**What is required:** Extract precisely the lines of the entries below, from the first line through the line containing "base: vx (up".

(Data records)
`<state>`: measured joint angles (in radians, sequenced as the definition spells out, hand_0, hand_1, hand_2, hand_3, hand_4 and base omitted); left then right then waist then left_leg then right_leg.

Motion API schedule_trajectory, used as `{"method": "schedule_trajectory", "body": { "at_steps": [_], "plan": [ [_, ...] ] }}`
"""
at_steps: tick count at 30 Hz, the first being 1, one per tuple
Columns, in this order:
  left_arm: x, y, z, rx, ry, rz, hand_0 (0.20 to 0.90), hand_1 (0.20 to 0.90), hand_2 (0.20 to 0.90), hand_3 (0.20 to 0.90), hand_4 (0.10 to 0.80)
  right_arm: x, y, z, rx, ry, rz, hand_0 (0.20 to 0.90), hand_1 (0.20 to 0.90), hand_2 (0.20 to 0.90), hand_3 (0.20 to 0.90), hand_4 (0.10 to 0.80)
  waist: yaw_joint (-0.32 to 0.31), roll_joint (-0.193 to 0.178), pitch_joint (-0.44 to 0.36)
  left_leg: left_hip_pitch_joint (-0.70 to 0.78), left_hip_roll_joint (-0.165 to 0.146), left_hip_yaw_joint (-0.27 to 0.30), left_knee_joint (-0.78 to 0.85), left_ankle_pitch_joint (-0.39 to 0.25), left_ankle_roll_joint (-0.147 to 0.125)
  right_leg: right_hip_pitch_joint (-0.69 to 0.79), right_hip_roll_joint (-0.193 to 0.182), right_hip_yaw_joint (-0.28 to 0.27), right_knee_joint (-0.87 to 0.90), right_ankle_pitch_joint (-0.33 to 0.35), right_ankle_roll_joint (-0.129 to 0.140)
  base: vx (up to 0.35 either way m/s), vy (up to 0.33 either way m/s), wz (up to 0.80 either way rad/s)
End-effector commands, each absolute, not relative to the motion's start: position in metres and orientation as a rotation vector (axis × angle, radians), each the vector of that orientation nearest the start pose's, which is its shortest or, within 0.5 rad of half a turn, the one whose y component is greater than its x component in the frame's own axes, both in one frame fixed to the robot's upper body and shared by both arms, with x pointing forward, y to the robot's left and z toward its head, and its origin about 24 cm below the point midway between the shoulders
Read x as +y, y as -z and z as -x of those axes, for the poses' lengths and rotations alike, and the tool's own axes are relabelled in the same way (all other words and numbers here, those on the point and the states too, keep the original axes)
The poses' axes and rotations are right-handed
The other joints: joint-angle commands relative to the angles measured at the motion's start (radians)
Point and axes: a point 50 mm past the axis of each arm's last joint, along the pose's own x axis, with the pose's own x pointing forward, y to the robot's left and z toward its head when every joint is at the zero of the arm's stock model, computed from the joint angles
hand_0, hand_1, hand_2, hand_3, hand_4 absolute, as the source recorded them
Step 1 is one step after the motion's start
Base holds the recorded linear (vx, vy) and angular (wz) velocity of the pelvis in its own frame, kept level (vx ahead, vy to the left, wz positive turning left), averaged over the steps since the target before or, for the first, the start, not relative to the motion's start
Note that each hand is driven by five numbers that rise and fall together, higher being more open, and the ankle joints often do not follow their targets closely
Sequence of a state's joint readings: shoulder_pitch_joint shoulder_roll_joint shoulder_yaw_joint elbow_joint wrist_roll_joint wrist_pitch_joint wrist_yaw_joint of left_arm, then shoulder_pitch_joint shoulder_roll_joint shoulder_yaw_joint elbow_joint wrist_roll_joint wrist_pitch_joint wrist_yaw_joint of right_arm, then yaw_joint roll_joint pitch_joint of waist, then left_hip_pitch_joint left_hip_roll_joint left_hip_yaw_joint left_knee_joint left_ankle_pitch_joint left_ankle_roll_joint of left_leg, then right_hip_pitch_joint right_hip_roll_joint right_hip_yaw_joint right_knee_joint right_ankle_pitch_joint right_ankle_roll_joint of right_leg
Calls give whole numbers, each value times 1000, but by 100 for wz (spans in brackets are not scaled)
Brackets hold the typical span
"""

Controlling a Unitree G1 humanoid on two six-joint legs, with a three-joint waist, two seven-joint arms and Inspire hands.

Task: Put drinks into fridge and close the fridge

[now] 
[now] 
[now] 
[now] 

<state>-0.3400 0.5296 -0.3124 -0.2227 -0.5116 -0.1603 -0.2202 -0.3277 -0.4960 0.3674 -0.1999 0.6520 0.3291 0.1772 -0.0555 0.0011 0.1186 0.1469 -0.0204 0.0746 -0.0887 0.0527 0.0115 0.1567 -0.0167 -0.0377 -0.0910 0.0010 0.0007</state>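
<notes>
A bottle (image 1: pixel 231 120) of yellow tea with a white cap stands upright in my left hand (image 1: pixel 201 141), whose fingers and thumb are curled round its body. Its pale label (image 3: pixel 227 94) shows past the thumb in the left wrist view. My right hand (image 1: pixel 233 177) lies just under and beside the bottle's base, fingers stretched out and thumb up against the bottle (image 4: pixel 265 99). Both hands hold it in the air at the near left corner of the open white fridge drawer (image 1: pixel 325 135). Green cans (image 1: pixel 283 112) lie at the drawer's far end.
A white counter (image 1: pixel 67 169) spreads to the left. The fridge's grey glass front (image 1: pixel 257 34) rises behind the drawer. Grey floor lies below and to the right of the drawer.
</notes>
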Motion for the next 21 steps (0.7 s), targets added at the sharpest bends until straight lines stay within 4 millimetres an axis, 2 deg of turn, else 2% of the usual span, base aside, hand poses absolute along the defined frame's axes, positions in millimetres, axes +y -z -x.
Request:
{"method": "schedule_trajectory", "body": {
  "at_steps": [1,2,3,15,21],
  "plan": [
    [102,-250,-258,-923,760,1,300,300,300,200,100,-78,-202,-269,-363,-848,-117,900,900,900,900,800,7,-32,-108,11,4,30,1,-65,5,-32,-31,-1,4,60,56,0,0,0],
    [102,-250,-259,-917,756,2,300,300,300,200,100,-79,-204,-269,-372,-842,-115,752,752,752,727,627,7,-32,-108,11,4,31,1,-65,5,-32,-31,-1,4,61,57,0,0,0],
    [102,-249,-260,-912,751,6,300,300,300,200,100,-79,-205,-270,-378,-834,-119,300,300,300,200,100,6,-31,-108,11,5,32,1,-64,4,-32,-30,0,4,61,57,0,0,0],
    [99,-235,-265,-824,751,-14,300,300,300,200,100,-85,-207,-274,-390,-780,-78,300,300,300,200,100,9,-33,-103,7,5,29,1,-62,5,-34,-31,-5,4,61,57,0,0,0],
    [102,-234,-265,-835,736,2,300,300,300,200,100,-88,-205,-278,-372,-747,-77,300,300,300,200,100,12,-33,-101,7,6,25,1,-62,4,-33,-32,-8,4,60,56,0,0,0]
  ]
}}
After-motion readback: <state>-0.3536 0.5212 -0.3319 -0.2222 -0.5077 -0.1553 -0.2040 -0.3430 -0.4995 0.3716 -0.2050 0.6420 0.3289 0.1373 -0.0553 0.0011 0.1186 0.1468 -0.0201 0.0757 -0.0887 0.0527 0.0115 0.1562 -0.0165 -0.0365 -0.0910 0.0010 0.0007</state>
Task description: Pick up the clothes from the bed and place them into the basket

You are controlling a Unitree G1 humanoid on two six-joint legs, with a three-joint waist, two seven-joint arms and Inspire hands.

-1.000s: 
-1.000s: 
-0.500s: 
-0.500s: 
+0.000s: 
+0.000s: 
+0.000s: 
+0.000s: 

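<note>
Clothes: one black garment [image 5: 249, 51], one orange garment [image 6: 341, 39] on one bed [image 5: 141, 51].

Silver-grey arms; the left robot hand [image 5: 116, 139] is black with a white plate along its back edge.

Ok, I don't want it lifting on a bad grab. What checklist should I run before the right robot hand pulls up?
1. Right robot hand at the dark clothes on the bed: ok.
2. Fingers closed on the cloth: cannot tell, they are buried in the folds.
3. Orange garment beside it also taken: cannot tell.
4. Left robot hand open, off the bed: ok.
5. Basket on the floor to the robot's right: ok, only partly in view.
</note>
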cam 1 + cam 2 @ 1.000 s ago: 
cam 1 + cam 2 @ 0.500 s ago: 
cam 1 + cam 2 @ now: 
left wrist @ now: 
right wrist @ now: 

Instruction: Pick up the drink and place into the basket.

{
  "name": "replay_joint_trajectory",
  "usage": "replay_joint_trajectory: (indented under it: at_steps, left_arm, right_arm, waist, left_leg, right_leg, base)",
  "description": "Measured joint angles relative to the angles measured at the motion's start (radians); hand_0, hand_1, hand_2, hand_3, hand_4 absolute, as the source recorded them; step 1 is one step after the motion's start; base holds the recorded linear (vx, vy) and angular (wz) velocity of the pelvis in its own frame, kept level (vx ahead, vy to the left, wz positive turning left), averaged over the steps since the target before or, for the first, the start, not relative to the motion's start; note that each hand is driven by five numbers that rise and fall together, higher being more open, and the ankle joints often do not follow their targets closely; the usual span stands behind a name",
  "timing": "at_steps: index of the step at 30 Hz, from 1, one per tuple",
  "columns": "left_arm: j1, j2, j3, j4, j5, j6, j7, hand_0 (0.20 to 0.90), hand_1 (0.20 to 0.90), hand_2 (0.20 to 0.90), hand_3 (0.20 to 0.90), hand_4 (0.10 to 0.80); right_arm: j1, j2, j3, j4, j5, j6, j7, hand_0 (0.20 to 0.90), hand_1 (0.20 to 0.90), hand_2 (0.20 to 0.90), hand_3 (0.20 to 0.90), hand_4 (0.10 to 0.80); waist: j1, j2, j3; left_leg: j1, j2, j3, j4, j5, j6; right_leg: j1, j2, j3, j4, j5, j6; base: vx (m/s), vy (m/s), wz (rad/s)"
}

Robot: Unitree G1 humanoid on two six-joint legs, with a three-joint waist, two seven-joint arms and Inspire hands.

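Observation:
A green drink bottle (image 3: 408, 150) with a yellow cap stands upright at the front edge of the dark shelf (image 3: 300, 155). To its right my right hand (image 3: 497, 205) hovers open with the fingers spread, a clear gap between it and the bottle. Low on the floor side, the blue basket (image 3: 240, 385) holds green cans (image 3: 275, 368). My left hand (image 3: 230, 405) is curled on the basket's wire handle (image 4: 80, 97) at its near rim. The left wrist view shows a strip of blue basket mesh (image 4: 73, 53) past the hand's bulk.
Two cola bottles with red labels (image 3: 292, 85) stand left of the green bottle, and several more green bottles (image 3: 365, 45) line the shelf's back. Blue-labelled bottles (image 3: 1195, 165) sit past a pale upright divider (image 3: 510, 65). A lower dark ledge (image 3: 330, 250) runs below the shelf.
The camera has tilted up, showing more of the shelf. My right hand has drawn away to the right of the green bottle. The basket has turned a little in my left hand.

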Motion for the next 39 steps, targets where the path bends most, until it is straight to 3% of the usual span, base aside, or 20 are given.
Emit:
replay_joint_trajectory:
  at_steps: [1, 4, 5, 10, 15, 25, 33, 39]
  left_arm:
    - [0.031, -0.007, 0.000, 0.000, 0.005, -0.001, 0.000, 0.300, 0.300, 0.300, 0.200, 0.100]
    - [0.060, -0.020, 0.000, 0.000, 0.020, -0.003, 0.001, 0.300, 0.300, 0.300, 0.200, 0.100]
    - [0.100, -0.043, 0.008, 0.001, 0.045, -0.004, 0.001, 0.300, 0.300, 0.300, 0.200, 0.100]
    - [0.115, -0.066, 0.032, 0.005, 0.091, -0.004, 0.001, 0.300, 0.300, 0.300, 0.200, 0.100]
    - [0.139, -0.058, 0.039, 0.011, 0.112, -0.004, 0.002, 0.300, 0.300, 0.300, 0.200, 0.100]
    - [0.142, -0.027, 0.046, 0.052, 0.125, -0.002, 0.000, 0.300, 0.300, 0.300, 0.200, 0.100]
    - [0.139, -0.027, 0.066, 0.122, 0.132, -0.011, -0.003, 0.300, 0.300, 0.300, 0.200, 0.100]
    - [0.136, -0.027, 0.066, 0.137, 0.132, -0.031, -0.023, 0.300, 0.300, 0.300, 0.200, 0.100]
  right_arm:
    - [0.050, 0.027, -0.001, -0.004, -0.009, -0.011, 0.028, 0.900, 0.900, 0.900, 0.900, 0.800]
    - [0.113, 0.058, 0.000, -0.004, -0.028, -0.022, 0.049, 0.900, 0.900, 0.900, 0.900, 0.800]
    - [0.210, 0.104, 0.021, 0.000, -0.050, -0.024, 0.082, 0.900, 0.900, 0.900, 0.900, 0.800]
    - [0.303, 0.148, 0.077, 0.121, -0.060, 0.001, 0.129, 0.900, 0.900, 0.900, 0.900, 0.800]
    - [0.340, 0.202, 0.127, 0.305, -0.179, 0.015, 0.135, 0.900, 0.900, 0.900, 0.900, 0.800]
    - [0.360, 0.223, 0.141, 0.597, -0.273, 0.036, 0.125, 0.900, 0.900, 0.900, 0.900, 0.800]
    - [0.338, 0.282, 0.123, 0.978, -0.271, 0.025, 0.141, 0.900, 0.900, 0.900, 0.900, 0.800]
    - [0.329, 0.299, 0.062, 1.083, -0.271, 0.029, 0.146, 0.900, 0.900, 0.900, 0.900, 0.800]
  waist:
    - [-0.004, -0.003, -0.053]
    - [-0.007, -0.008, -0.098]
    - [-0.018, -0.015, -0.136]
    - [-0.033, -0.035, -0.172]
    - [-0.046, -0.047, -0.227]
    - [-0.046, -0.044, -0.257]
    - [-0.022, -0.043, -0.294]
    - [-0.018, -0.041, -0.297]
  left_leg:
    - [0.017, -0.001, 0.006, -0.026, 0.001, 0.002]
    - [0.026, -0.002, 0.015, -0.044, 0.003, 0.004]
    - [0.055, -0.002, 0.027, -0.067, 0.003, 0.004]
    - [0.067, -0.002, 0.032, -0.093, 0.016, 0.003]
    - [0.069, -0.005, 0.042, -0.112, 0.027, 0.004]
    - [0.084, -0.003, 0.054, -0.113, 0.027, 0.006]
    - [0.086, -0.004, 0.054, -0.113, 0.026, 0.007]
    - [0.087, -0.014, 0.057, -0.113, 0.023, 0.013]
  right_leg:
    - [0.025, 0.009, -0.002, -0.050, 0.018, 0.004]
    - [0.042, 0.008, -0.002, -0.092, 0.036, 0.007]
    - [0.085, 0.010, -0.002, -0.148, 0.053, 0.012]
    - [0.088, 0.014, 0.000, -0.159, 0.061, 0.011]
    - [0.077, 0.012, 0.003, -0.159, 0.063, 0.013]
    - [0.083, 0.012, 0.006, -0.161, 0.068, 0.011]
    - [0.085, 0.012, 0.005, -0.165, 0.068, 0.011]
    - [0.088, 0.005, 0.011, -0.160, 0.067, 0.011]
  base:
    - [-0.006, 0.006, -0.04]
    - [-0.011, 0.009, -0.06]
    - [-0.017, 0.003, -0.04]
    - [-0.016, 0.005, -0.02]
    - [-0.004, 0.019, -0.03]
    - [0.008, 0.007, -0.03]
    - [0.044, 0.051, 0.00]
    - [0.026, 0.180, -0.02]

**Response box:**
`<state>`: measured joint angles (in radians, sequenced as the definition spells out, hand_0, hand_1, hand_2, hand_3, hand_4 and base omitted); left then right then waist then left_leg then right_leg.

Motion API schedule_trajectory, used as `{"method": "schedule_trajectory", "body": { "at_steps": [_], "plan": [ [_, ...] ] }}`
"""
at_steps: tick count at 30 Hz, the first being 1, one per tuple
Columns, in this order:
  left_arm: x, y, z, rx, ry, rz, hand_0 (0.20 to 0.90), hand_1 (0.20 to 0.90), hand_2 (0.20 to 0.90), hand_3 (0.20 to 0.90), hand_4 (0.10 to 0.80)
  right_arm: x, y, z, rx, ry, rz, hand_0 (0.20 to 0.90), hand_1 (0.20 to 0.90), hand_2 (0.20 to 0.90), hand_3 (0.20 to 0.90), hand_4 (0.10 to 0.80)
  waist: yaw_joint (-0.32 to 0.31), roll_joint (-0.193 to 0.178), pitch_joint (-0.44 to 0.36)
  left_leg: left_hip_pitch_joint (-0.70 to 0.78), left_hip_roll_joint (-0.165 to 0.146), left_hip_yaw_joint (-0.27 to 0.30), left_knee_joint (-0.78 to 0.85), left_ankle_pitch_joint (-0.39 to 0.25), left_ankle_roll_joint (-0.147 to 0.125)
  right_leg: right_hip_pitch_joint (-0.69 to 0.79), right_hip_roll_joint (-0.193 to 0.182), right_hip_yaw_joint (-0.28 to 0.27), right_knee_joint (-0.87 to 0.90), right_ankle_pitch_joint (-0.33 to 0.35), right_ankle_roll_joint (-0.129 to 0.140)
  base: vx (up to 0.35 either way m/s), vy (up to 0.33 either way m/s), wz (up to 0.80 either way rad/s)

No additional output is expected for this exercise.